TransFicc builds its own datacenters to cut outsourcing costs

The Ion competitor is looking for better control, lower latency, and improved redundancy.

network cable connecting on network core switch close up

Fixed-income connectivity provider TransFicc is building out its own datacenters in a bid to lower costs for customers of its hosted API service by cutting out outsourced infrastructure providers.

“Most banks are migrating over to using external vendors because these people can do it cheaper than the banks can do it themselves,” says TransFicc co-founder Steve Toland. “However, these external vendors are still expensive, so we decided to do this ourselves.”

TransFicc’s core product is a client library within a hosted API, which provides a single point of connection to a range of fixed-income and derivatives venues, including Tradeweb, MarketAxess, and BrokerTec. The API takes in market data, streaming prices, request-for-quote (RFQ) workflows, and post-trade data.
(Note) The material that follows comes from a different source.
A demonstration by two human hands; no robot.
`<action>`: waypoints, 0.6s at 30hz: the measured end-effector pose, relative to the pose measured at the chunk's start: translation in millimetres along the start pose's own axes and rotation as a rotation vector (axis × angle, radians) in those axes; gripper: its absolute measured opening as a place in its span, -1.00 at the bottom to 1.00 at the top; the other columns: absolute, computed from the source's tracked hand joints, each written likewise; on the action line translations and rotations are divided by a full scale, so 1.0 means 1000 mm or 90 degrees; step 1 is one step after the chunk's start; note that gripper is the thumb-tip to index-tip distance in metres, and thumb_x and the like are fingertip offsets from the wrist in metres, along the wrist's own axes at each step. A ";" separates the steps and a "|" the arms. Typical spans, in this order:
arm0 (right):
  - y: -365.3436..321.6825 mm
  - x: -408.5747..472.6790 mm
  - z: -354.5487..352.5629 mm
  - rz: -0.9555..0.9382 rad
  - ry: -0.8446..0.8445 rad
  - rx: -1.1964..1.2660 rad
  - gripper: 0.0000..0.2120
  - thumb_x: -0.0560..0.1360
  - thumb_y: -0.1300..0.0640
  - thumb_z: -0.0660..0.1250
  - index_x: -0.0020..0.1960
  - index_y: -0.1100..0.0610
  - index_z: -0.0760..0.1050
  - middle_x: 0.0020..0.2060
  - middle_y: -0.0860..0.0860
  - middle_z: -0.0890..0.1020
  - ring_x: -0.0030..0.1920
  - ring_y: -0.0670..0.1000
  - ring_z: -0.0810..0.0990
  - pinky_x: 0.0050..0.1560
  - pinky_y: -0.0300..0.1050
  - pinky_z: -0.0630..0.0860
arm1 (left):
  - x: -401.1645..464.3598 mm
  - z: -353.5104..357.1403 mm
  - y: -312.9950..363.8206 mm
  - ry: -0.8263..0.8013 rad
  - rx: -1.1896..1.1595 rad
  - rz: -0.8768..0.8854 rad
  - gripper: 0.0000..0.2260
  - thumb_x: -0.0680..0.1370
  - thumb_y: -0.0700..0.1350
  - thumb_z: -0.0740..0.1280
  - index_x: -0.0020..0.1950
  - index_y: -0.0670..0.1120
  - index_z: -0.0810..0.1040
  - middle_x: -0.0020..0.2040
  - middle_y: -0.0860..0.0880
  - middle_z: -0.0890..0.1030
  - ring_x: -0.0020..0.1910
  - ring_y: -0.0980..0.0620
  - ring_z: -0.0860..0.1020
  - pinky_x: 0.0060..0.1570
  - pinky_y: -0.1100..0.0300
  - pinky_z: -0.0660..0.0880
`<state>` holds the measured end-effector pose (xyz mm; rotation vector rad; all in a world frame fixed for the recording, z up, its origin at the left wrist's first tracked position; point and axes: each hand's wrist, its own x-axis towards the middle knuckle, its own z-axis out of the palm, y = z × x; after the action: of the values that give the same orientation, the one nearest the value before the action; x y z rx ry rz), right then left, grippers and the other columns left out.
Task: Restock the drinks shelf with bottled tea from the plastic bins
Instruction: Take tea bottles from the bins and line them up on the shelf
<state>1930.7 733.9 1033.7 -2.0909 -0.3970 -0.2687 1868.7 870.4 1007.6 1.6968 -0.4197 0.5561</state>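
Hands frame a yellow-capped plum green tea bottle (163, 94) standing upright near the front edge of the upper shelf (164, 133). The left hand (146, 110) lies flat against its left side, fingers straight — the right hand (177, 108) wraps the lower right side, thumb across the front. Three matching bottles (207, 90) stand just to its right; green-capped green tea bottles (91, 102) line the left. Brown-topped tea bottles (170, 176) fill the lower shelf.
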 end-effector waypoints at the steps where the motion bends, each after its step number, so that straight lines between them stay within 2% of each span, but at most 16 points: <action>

According to investors in the company, TransFicc’s client roster comprises eight banks, including large Tier 1’s, and two exchanges. For banks like TransFicc’s customers, networking equipment and building servers is expensive, and many outsource this to managed service and infrastructure providers.

TransFicc was established as a software provider, and never considered building hardware until around 2020, Toland says. In its early days, the vendor contracted with a large cloud provider in London, signing a month-to-month contract.

But as TransFicc started gaining clients in the US, it realized that it needed to establish points of presence in other geographies. The problem was that the contractors it found in those places only offered long-term agreements, and TransFicc did not want to be locked into expensive contractual relationships for years at a time.

“We decided to do it ourselves rather than have someone do it for us. We realized that if we don’t do this ourselves, it would be operationally harder to change as we grew. There were big financial savings and better control,” Toland says.

TransFicc started building its New York datacenter infrastructure in early 2021. The vendor now has two more datacenters up and running in London and Milan, with a third set to go live in Frankfurt in October.

In each datacenter, TransFicc employs Equinix’s raw rack. Its network engineers build its own servers, switches, and firewall ports on top of that. Because the vendor’s solution is software-deployed, all these components can just go on top of the datacenter for deployment.

“By bringing the hosting in-house, we can pass on savings, and the auto-deployment allows us to reconfigure as customers’ requirements change,” Toland says.

While it costs money to build the servers and networking equipment, Toland says cutting out an intermediary has halved the company’s costs. And it has greater control over its connectivity. For instance, TransFicc now has more direct management of onboarding clients onto different trading venues, enabling it to connect clients to these venues faster.

“The idea is that if we have our own datacenters all dual-connected by large pipes, and venue connectivity in place, we can connect a customer to a new venue in a week,” Toland says.

He adds that TransFicc having its own datacenter offers a latency advantage. “It makes a huge difference in markets like MTS, BrokerTec and [BME bond trading venue] Senaf,” he says.

In venues like MTS, trading firms like to be co-located with the exchange’s matching engine for lower latency. This is a big concern for TransFicc’s larger, price-making clients, but co-location takes time and resources to establish. MTS and others offer co-location for market participants and market data consumers within the venue’s primary datacenters. TransFicc’s hosted API can connect to the trading venue.

Toland adds that the move also introduces more redundancy to the system. TransFicc deployed its infrastructure so that there are always two circuits running simultaneously to avoid a single point of failure. In case of a datacenter crashing, clients can continue trading on their disaster recovery datacenter.

TransFicc was founded in 2016, and incubated in Citi’s Innovation Lab and the Singapore government’s tech accelerator. It has since gotten investment from a range of banks and private equity firms, including HSBC and ING Ventures. Most recently, TransFicc received $17 million in a Series A top-up in March, and is focused on growing its engineering teams as it looks to expand into more geographies and add more connectivity to US bond, repo, and derivatives markets.

Much of TransFicc’s attraction for banks lies in its potential as credible competition to Ion Group, fixed income trading tech’s dominant player and aggressive acquisitor. Ion, whose dominance has long disturbed market participants, has more reach than the smaller vendor, and its investor banks want to help the latter grow and connect to more venues.

TransFicc this year launched an e-trading desktop interface that connects to its core API, helping to round out its service and bring it closer to rivaling Ion’s offering.